Menurut dia, sebagian besar burung liar yang diperdagangkan secara ilegal itu diburu dari wilayah hutan di Sumatera, antara lain dari Bengkulu, Sumatera Barat, Riau, Jambi, dan Sumatera Selatan. Modus yang digunakan adalah menitipkan burung-burung liar itu pada bus antarkota antarprovinsi atau menyewa minibus.
Dari hasil investigasi Flight, ada sekitar 200 pedagang besar yang terlibat dalam perdagangan satwa liar secara ilegal. Jaringan ini memanfaatkan Lampung sebagai daerah transit pengiriman burung ilegal. Burung-burung tersebut biasanya dikemas ulang sebelum dikirim ke Jawa.
Ia memprediksi praktik perdagangan burung ilegal akan marak karena permintaan burung kicau di Jawa cukup tinggi. Selain untuk hobi, sebagian besar masyarakat di Jawa menganggap memelihara burung menjadi bagian dari kebiasaan dan budaya masyarakat.
Subkoordinator Karantina Hewan Balai Pertanian Kelas I Bandar Lampung Akhir Santoso mengatakan, tidak mudah menangkap pemilik atau pemesan burung ilegal tersebut. Pasalnya, pelaku biasanya berkomunikasi secara terputus dengan sopir yang dititipi barang.
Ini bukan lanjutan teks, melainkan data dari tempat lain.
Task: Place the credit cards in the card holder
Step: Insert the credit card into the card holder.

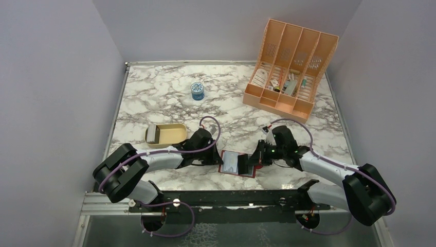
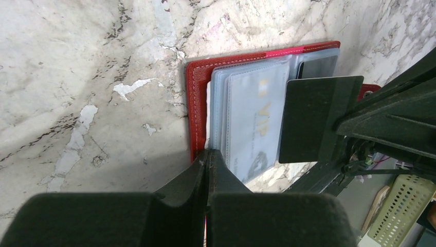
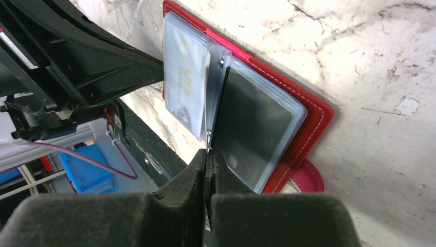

Jalan tol diduga sengaja dipilih untuk menghindari pemeriksaan petugas di wilayah perbatasan antarprovinsi di Sumatera.
Menurut dia, pengirim memanfaatkan jalan tol Trans-Sumatera untuk jalur pengiriman. Jalan tol diduga sengaja dipilih untuk menghindari pemeriksaan petugas di wilayah perbatasan antarprovinsi di Sumatera.
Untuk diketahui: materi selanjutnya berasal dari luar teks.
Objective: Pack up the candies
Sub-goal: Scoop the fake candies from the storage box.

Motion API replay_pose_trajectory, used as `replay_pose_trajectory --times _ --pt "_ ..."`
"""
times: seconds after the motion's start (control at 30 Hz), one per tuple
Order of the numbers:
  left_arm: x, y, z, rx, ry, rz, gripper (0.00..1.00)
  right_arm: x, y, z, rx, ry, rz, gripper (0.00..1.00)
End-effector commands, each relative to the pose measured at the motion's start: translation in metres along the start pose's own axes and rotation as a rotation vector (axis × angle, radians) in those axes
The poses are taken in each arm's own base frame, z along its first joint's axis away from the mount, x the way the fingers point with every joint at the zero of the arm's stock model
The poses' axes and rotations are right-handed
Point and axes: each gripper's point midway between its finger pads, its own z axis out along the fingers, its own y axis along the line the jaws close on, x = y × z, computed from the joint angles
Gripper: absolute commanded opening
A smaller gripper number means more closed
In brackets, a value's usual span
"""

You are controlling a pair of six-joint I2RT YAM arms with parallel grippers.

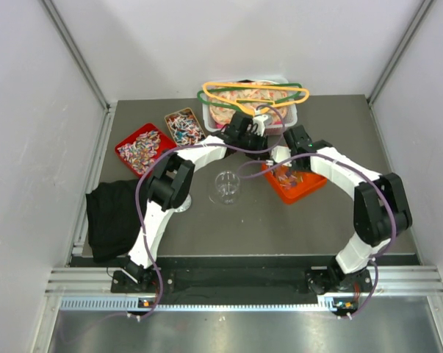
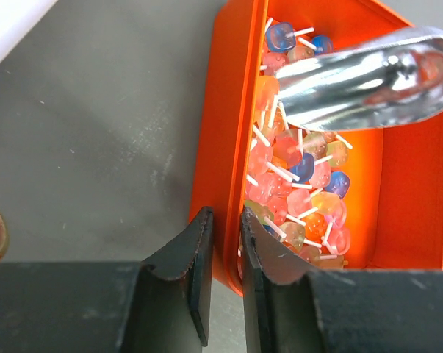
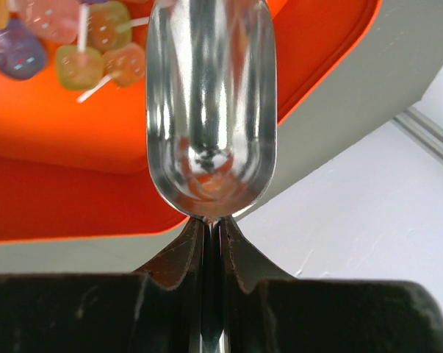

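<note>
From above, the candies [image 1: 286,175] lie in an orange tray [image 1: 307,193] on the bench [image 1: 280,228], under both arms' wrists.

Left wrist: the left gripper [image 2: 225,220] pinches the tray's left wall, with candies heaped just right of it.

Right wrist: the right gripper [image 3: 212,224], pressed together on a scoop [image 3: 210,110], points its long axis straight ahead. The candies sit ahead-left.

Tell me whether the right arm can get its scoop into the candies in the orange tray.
Probably yes. The scoop hangs over the open orange tray with nothing between it and the candies; the left arm's jaws straddle one wall.
</note>
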Motion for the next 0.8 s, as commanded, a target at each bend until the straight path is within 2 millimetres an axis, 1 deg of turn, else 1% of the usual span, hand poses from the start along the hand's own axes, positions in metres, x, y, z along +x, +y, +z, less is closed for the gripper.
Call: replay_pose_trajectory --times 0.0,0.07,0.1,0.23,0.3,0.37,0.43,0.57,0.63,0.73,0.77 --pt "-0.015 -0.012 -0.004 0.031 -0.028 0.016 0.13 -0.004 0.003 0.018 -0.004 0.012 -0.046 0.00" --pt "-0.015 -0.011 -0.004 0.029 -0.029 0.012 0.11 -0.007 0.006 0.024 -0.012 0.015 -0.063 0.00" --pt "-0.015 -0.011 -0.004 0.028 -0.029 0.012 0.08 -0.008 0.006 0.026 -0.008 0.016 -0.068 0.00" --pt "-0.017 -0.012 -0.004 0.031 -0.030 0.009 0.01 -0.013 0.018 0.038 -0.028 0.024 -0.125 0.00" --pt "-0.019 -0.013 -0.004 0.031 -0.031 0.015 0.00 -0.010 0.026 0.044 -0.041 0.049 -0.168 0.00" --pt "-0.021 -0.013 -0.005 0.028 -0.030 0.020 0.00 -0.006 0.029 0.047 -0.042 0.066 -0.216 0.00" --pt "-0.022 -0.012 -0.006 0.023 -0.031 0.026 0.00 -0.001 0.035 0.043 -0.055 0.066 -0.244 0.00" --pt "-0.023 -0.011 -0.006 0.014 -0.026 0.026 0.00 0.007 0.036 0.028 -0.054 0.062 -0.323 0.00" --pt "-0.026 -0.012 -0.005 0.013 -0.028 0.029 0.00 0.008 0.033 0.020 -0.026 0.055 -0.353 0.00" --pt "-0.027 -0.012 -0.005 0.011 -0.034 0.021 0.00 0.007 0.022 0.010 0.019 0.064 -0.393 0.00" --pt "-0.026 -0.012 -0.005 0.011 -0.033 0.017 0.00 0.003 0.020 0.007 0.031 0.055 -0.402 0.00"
”Di daerah perbatasan semestinya ada titik pengecekan oleh petugas atau pemerintah daerah setempat. Namun, semenjak ada jalan tol, pengiriman banyak dilakukan lewat sana agar bisa lolos dari pemeriksaan petugas,” katanya.
Untuk itu, pihaknya mengintensifkan penjagaan dan pemeriksaan di Pelabuhan Bakauheni. Selama tiga tahun terakhir, pihaknya bekerja sama dengan Balai Konservasi Sumber Daya Alam Bengkulu, Polda Lampung, dan Flight, untuk melakukan penindakan dan penyitaan.
Irhamuddin dari Balai Konservasi Sumber Daya Alam Bengkulu menuturkan, pihaknya berupaya sesegera mungkin melepasliarkan burung liar ke alam untuk keselamatan satwa. Wilayah yang menjadi lokasi pelepasliaran di Lampung adalah Lembaga Konservasi Lembah Hijau dan Taman Hutan Raya Wan Abdul Rachman.
Sementara itu, Kepala Bidang Humas Polda Lampung Komisaris Besar Zahwani Pandra Arsyad mengungkapkan, selama empat tahun terakhir terdapat 46 kasus tindak pidana perdagangan satwa ilegal yang ditangani Polda Lampung. Selain burung, Polda Lampung juga pernah mengungkap jaringan perdagangan 33 kilogram sisik trenggiling senilai lebih dari Rp 1 miliar.